Ticiana Álvares, diretora técnica do Instituto de Estudos Estratégicos em Petróleo (Ineep), explica que a empresa agora utiliza “fatores internos” como margem de manobra. Essa autonomia permite que a Petrobras promova períodos de estabilidade nos preços, evitando que picos repentinos na cotação do Brent sejam repassados integralmente ao diesel e à gasolina de forma instantânea.
Desafios e limitações da contenção de preços
Apesar do otimismo da estatal, especialistas alertam que essa proteção não é absoluta. O Brasil ainda depende da importação de grandes volumes de derivados de petróleo para suprir a demanda nacional. Além disso, a privatização de unidades importantes, como a refinaria Rlam, na Bahia, limita o raio de ação do governo e da Petrobras sobre o mercado como um todo.

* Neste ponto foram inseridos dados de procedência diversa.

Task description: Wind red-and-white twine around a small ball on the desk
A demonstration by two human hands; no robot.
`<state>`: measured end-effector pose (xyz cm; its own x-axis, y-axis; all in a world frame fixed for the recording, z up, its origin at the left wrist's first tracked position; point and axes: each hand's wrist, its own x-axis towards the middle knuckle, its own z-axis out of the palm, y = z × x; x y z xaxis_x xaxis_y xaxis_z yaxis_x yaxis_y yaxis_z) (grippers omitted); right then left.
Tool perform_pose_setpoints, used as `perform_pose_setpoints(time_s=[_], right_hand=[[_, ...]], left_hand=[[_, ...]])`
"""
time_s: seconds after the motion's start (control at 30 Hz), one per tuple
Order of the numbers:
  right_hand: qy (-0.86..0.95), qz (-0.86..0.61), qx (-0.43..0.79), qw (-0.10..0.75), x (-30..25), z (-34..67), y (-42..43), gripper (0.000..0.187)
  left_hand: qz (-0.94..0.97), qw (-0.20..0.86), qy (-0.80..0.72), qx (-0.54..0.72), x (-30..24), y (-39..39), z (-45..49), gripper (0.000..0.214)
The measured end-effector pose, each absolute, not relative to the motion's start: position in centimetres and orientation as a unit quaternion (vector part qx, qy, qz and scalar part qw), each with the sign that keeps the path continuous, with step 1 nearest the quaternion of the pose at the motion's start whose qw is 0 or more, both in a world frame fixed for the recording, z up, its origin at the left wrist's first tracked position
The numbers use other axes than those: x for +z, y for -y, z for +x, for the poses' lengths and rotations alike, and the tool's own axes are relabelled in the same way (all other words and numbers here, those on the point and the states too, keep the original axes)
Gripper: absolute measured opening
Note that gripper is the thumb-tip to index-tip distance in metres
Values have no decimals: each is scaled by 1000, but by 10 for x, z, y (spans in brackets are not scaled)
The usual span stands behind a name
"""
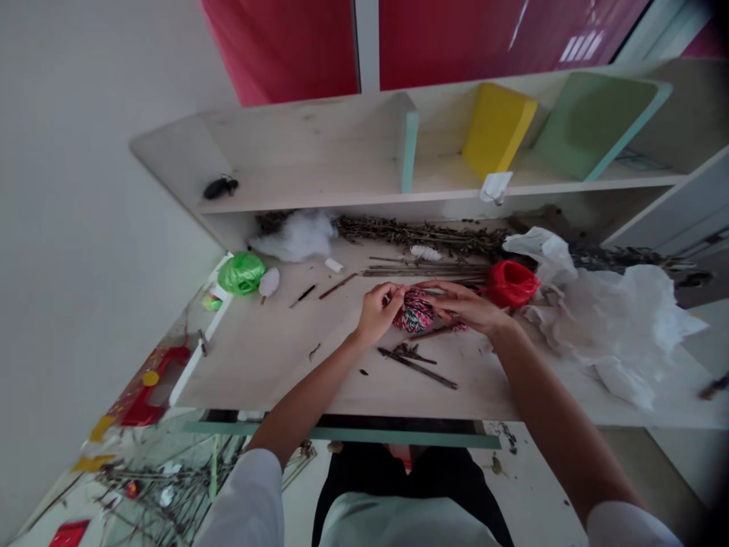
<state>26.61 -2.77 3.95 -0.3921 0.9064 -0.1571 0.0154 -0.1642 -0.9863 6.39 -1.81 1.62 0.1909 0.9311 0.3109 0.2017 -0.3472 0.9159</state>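
A ball of red, white and green twisted yarn (414,314) is between my two hands above the desk. My left hand (378,311) is closed at its left side, thumb and fingertips pinched against the yarn. From the right, my right hand (468,305) reaches its long fingers over the ball's upper and right side, holding it; some fingertips are hidden. Under the right hand lies a brown stick (431,333) with a bit of the same yarn by its end. Nearer to me are short broken twigs (421,369).
A red twine roll (511,284) and crumpled white paper (620,327) lie right of my hands. Behind are thin sticks (427,270), dried stems (392,228) and white fluff (299,235). Green twine (242,273) sits left. An open drawer (342,433) juts out below the desk edge.
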Motion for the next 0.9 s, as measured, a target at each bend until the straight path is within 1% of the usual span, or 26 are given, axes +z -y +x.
perform_pose_setpoints(time_s=[0.37,0.9], right_hand=[[543,-430,629,353,41,266,29,53],[511,-424,650,370,41,265,28,48]], left_hand=[[663,391,-424,477,17,18,64,37],[660,390,-428,478,17,17,64,37]])
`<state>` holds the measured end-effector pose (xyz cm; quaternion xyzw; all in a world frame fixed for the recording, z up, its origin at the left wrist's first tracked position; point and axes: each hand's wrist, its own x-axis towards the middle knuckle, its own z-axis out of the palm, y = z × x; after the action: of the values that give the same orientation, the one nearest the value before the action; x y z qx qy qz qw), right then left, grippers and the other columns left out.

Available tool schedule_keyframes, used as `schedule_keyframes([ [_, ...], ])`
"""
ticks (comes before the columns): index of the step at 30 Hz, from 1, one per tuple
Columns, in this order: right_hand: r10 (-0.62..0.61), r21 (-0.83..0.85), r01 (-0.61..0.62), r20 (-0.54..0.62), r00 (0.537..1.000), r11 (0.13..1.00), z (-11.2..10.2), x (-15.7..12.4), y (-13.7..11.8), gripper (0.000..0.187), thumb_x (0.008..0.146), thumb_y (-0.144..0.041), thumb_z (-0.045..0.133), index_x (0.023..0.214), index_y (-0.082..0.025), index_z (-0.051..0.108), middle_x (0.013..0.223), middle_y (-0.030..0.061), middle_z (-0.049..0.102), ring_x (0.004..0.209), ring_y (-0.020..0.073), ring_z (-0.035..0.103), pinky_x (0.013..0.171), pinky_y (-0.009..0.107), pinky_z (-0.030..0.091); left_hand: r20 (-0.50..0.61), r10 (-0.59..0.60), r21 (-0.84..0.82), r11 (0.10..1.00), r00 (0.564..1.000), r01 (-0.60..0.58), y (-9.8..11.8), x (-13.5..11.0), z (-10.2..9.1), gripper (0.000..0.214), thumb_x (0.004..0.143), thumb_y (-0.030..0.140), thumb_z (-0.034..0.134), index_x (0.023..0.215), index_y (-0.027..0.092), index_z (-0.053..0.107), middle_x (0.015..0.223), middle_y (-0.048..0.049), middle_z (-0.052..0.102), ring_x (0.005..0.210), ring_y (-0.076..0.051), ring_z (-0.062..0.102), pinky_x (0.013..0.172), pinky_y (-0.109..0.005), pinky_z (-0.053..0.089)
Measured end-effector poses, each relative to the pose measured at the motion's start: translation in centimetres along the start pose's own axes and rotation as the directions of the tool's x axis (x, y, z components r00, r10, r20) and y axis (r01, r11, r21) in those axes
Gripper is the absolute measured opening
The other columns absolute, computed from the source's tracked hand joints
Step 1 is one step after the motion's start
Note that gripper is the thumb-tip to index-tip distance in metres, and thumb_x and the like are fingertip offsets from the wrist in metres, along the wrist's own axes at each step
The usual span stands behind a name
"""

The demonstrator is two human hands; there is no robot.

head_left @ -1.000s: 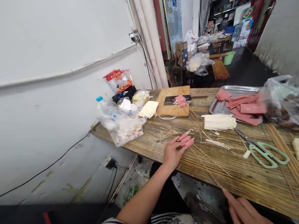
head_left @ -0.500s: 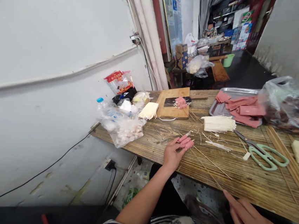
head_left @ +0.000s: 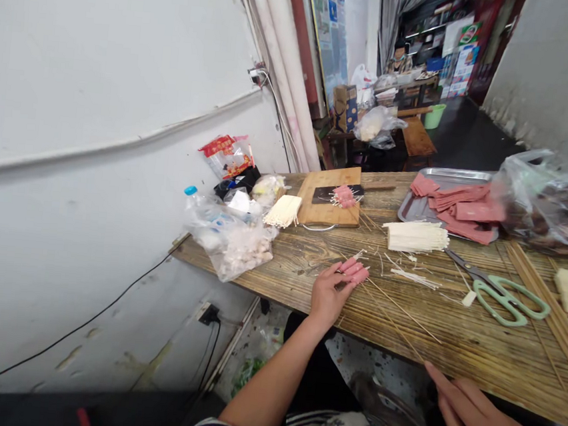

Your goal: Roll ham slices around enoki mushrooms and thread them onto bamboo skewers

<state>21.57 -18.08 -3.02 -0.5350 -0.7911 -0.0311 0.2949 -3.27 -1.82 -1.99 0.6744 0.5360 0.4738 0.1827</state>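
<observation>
Head view, left hand (head_left: 327, 294): centre of the frame, fingers gripping pink rolls (head_left: 353, 270) at the table (head_left: 303, 268).
Right hand (head_left: 490, 420): lower right, pinching a skewer (head_left: 394, 321) that slants up-left to the rolls.
Enoki bunch (head_left: 416, 237): right of centre, scissors (head_left: 503, 296) touching its right end.
Metal tray (head_left: 455, 176): upper right, bearing pink slices (head_left: 478, 210).
Cutting board (head_left: 328, 214): above the rolls.

the left hand (head_left: 327, 296) pinches pink rolls (head_left: 357, 271) over the bench (head_left: 299, 268); the right hand (head_left: 488, 417) grips the end of a thin skewer (head_left: 403, 334) leading to them. green-handled scissors (head_left: 485, 275) lie near white mushrooms (head_left: 417, 236), and a metal tray (head_left: 412, 208) holds pink slices (head_left: 478, 209).
</observation>
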Motion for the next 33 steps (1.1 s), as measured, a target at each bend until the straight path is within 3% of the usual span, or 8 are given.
schedule_keyframes([
  [5,0.006,0.018,-0.006,0.012,1.0,1.0,0.1,-0.1,0.1,0.039,0.096,-0.03,0.039,0.128,-0.022,0.059,0.082,0.0019,0.064,0.068,0.0086,0.064,0.058,0.016,0.05,-0.007,0.002,-0.001,1.0,1.0,-0.002,0.1,0.0,0.0,0.004,0.075,0.02,0.074,0.079,0.021,0.074,0.107,-0.0103,0.072,0.112,-0.027,0.063,0.097,-0.05,0.049],
  [20,-0.03,-0.051,0.032,0.031,0.999,0.998,0.1,0.3,0.7,0.039,0.098,-0.031,0.036,0.128,-0.021,0.059,0.081,0.0015,0.065,0.062,0.008,0.063,0.053,0.018,0.046,-0.002,0.028,-0.007,1.0,1.0,-0.028,-0.1,0.0,0.0,0.004,0.076,0.02,0.073,0.08,0.021,0.074,0.105,-0.0098,0.073,0.112,-0.027,0.063,0.095,-0.049,0.051],
  [33,-0.089,-0.119,0.088,-0.009,0.996,0.989,0.1,1.2,0.8,0.037,0.098,-0.027,0.036,0.127,-0.021,0.057,0.087,0.0014,0.067,0.068,0.0097,0.066,0.054,0.019,0.047,0.013,0.037,-0.012,0.999,0.999,-0.037,-0.1,0.1,0.0,0.003,0.077,0.021,0.072,0.079,0.021,0.073,0.105,-0.0102,0.073,0.112,-0.028,0.063,0.096,-0.051,0.05],
])
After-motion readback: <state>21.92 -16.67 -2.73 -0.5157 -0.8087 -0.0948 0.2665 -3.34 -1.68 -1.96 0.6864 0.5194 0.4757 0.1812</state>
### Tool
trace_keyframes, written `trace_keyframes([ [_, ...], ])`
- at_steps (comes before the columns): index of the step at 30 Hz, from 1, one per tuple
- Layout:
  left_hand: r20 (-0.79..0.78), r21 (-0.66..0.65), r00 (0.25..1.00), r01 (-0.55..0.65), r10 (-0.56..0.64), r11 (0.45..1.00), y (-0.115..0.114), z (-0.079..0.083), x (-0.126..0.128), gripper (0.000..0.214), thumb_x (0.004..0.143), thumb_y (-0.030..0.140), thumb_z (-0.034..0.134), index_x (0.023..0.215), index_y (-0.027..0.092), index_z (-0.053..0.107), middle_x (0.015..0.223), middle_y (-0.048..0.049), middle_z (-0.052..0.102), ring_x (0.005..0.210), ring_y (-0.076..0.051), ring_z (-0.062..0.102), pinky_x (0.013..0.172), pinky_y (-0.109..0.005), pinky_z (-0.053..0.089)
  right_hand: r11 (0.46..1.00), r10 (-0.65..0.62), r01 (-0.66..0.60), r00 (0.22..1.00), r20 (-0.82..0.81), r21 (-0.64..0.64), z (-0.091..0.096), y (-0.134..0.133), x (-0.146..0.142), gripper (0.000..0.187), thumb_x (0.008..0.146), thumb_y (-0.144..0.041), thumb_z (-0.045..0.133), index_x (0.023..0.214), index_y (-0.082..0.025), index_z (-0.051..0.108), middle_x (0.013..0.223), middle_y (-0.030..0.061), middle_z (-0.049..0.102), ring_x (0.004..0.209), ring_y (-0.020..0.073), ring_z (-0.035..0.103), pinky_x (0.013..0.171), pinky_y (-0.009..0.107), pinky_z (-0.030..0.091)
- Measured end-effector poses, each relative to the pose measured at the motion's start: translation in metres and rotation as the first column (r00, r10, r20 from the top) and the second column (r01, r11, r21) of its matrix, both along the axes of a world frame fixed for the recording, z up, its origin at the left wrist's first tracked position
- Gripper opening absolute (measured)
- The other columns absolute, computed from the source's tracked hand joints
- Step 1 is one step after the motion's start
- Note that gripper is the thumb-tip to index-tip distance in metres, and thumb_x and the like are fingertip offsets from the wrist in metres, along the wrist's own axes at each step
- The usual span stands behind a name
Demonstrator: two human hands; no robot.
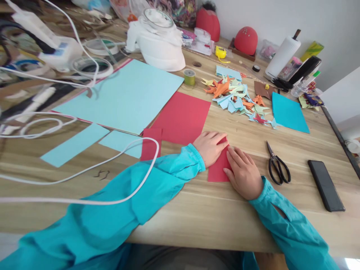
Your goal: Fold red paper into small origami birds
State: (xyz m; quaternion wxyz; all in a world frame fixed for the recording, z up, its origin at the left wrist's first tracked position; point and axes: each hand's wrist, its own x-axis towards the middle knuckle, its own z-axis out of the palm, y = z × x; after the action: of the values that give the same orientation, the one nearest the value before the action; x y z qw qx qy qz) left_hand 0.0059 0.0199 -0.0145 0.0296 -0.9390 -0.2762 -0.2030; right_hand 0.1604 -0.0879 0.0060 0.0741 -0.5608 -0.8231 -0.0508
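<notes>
A small red paper (217, 170) lies on the wooden table (197, 210) in front of me. My left hand (209, 147) rests on its upper left part, with the fingers curled and pressed onto a folded corner. From the right, my right hand (244, 173) lies flat on the paper with its fingers stretched out and pressing down. Both arms wear turquoise sleeves. My hands hide much of the paper.
Black scissors (278, 165) and a dark phone (325, 184) lie to the right. Behind are a red sheet (182, 116), a large light-blue sheet (126, 95), blue strips (73, 144), a pile of folded paper cranes (239, 99) and a blue square (288, 112). White cables (84, 170) cross the left side.
</notes>
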Motion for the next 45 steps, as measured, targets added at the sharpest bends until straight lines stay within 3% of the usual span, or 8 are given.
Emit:
trace_keyframes([
  [26, -0.043, -0.033, 0.997, 0.065, -0.066, 0.997, -0.0004, 0.0100, -0.0021, 0.035, 0.090, 0.029, 0.036, 0.112, 0.015, 0.060, 0.116, -0.0097, 0.058, 0.104, -0.024, 0.050, 0.083, -0.039, 0.041, 1.000, -0.010, 0.009, 1.000, -0.025, -0.014, 0.0013, 0.0001, -0.0004, 0.046, 0.090, -0.033, 0.039, 0.130, -0.010, 0.047, 0.138, 0.0102, 0.044, 0.128, 0.0287, 0.038, 0.102, 0.045, 0.037],
  [32, -0.016, -0.023, 1.000, 0.011, -0.011, 1.000, -0.0003, 0.0057, -0.0021, 0.034, 0.088, 0.032, 0.040, 0.111, 0.019, 0.061, 0.118, -0.0124, 0.055, 0.105, -0.026, 0.051, 0.084, -0.041, 0.041, 1.000, -0.016, 0.016, 1.000, -0.014, -0.018, 0.0019, 0.0000, -0.0009, 0.047, 0.090, -0.033, 0.040, 0.129, -0.009, 0.047, 0.138, 0.0106, 0.044, 0.128, 0.0283, 0.038, 0.102, 0.044, 0.037],
  [45, -0.015, -0.064, 0.998, 0.056, -0.057, 0.996, 0.0007, 0.0079, -0.0020, 0.036, 0.090, 0.030, 0.037, 0.113, 0.017, 0.060, 0.119, -0.0076, 0.059, 0.106, -0.025, 0.048, 0.084, -0.041, 0.041, 1.000, -0.011, 0.011, 1.000, -0.019, -0.021, 0.0018, 0.0001, -0.0005, 0.047, 0.090, -0.033, 0.039, 0.130, -0.010, 0.046, 0.138, 0.0102, 0.044, 0.128, 0.0281, 0.038, 0.102, 0.044, 0.037],
])
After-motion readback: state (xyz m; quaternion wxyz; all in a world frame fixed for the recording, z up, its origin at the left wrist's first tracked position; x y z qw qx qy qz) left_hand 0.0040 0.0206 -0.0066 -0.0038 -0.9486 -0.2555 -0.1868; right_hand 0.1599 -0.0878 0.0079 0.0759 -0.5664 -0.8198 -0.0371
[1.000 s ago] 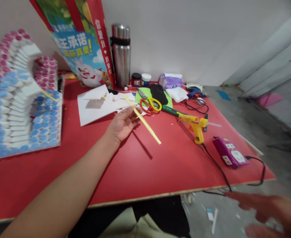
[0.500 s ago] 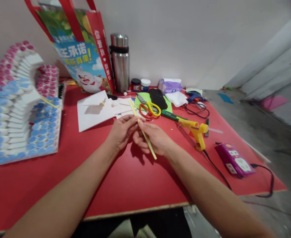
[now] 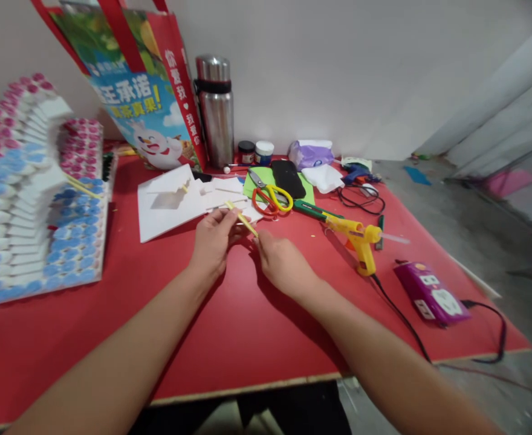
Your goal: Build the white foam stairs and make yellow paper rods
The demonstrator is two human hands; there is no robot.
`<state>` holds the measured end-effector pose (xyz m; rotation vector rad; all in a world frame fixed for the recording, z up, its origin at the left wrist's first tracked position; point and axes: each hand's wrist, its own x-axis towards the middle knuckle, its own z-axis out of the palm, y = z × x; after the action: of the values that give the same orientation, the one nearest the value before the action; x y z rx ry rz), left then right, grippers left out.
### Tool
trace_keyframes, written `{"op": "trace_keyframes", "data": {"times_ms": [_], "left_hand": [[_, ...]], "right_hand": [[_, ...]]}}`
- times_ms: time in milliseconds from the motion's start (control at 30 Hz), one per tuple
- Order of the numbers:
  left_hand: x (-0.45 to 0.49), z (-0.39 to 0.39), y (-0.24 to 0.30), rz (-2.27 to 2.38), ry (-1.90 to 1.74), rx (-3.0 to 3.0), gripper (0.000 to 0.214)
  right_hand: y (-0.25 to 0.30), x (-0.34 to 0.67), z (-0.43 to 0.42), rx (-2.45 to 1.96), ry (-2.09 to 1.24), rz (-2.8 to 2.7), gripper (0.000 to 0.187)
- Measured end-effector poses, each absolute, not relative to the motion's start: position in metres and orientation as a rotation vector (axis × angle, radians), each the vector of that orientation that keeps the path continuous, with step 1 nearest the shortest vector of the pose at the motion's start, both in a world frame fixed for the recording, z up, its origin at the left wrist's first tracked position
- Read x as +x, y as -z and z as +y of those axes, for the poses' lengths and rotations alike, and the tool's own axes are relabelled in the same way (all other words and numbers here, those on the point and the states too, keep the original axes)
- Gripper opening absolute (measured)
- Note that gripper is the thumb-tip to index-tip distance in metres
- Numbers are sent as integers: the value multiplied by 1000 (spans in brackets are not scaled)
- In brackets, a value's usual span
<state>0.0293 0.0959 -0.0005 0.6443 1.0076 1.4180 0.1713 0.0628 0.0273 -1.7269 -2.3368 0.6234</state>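
Both my hands meet over the middle of the red table (image 3: pixel 248 326). My left hand (image 3: pixel 212 240) pinches the upper part of a thin yellow stick (image 3: pixel 241 219). My right hand (image 3: pixel 282 264) is closed round the stick's lower part, which is hidden under its fingers. Just beyond the hands lie white paper pieces (image 3: pixel 166 202) and scissors with red and yellow handles (image 3: pixel 270 196).
A yellow glue gun (image 3: pixel 359 237) and a purple power strip (image 3: pixel 429 293) with black cords lie at the right. A steel flask (image 3: pixel 214 109) and a printed bag (image 3: pixel 134 90) stand at the back. A blue, pink and white stepped model (image 3: pixel 34 193) fills the left.
My right hand came up from the lower right and took hold of the stick. The stick is now mostly covered by both hands and sits lower over the table.
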Motion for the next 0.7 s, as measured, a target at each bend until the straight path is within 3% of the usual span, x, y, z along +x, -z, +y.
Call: {"op": "trace_keyframes", "data": {"times_ms": [167, 433, 533, 700], "left_hand": [[22, 101, -2, 1071, -1459, 586, 20], [20, 102, -5, 950, -1419, 600, 9], [16, 104, -4, 868, -1333, 577, 9], [12, 103, -5, 772, -1210, 510, 11]], "right_hand": [[-28, 171, 62, -1754, -537, -2443, 25], [-20, 179, 69, -1555, -838, -2199, 31], [-20, 181, 72, -1444, -1165, -1972, 32], [-29, 185, 76, -1126, -2049, -1328, 29]]}}
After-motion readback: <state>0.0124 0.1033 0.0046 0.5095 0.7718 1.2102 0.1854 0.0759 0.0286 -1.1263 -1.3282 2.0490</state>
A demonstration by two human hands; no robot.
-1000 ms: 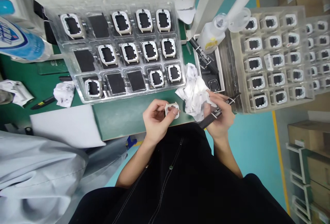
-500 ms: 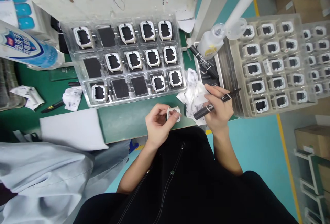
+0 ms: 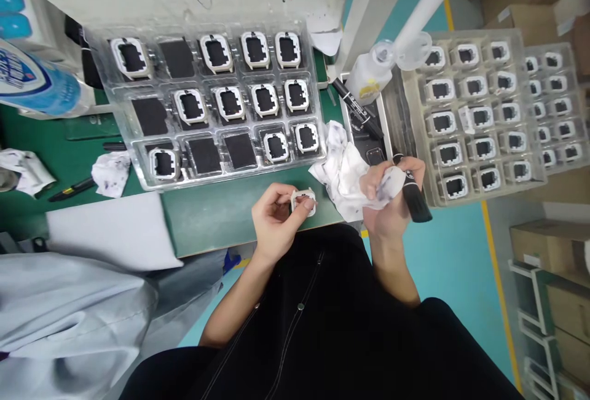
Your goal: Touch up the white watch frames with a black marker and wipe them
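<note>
My left hand pinches a small white watch case at the table's front edge, with the thumb lying across its opening. In my right hand are a black marker pen, its thick end pointing down to the right, and part of a crumpled white cloth with dark stains. A bunched tip of the cloth shows between the fingers, while the rest lies on the table. Behind my hands is a clear plastic tray with similar cases in many compartments; several compartments show only black pads.
More trays of cases are on the right. Another marker lies beside a clear bottle near a post. On the left are a blue-white bottle, a stained wipe, a pen, a white sheet and a person's grey-blue clothing.
My right hand has taken hold of part of the cloth, and the marker in it has swung round to point down to the right. My left hand still holds the case. The view has shifted slightly.
</note>
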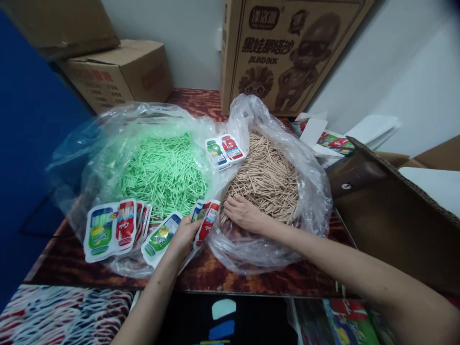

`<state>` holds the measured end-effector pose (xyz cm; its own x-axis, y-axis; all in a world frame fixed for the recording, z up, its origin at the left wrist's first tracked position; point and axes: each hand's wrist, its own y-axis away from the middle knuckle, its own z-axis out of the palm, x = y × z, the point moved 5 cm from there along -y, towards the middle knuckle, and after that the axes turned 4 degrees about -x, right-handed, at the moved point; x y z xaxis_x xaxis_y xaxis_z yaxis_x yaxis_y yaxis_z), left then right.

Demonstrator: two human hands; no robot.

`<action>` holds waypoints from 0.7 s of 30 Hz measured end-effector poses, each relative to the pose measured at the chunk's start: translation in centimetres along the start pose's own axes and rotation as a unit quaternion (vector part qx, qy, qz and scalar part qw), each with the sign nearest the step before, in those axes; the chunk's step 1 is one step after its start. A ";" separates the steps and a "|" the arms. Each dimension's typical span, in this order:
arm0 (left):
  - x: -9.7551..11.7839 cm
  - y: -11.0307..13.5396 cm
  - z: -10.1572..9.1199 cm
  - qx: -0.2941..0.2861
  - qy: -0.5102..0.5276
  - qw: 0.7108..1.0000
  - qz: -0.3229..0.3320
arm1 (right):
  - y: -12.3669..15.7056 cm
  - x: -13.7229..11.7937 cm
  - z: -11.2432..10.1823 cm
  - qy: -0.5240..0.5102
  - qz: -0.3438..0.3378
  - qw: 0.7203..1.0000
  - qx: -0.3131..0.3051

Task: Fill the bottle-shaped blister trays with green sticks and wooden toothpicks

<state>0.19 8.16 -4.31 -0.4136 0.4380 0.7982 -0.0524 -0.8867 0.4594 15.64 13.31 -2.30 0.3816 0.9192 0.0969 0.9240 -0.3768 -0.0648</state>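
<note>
Lower center, my left hand [185,235]: thumb and fingers closed on a red-and-blue Cola pack [207,224], narrow grip. There's a green lemon-print panel [161,237] just left of it, can't tell if it's the same piece.
Right hand [243,213], just right of center: fingers bent down at the left edge of the brown sticks [268,177]. Can't tell if any are pinched, my knuckles hide it.
Brown sticks: big loose heap right of center, in an open clear bag [313,184].
Green sticks [167,172]: another loose pile left of center, in its own clear plastic bag [97,146].
Packs: overlapping bunch of green-and-red packs [110,231] at lower left, plus a twin-bottle pack [225,150] up between the two heaps.
Cardboard: tall BLIND BOX carton [283,52] at upper right of center, smaller box [143,72] at upper left, open carton [395,235] on the right.
Table [61,261]: dark reddish-brown pattern, under both bags.
</note>
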 end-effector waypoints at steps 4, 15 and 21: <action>0.0 0.2 -0.1 -0.012 -0.019 1.000 0.008 | 0.1 0.5 -0.2 0.002 -0.021 1.000 0.003; -0.9 1.7 -0.1 -0.076 -0.141 0.986 0.037 | 1.4 1.2 0.6 0.043 -0.045 0.998 0.007; -0.4 1.8 0.8 -0.096 -0.236 0.958 0.135 | 1.3 2.3 1.4 0.080 -0.060 0.995 0.024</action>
<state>0.97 6.55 -3.50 0.0191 0.1671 0.9858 -0.1856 -0.9682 0.1677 17.70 15.10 -3.54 0.2715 0.9255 0.2642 0.9623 -0.2565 -0.0904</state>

Refinarias sob controle privado tendem a seguir métricas de mercado mais rígidas, o que pode criar disparidades regionais de preços. O compromisso da Petrobras, portanto, foca em sua própria rede de distribuição, mantendo uma postura que a empresa define como responsável, equilibrada e transparente.
A continuidade da alta do petróleo dependerá diretamente dos próximos desdobramentos diplomáticos. Novas ameaças proferidas pelo governo norte-americano sobre possíveis ataques ao Irã mantêm o mercado em constante estado de vigilância, o que pode pressionar as estratégias de refino e estoque da Petrobras nos próximos meses.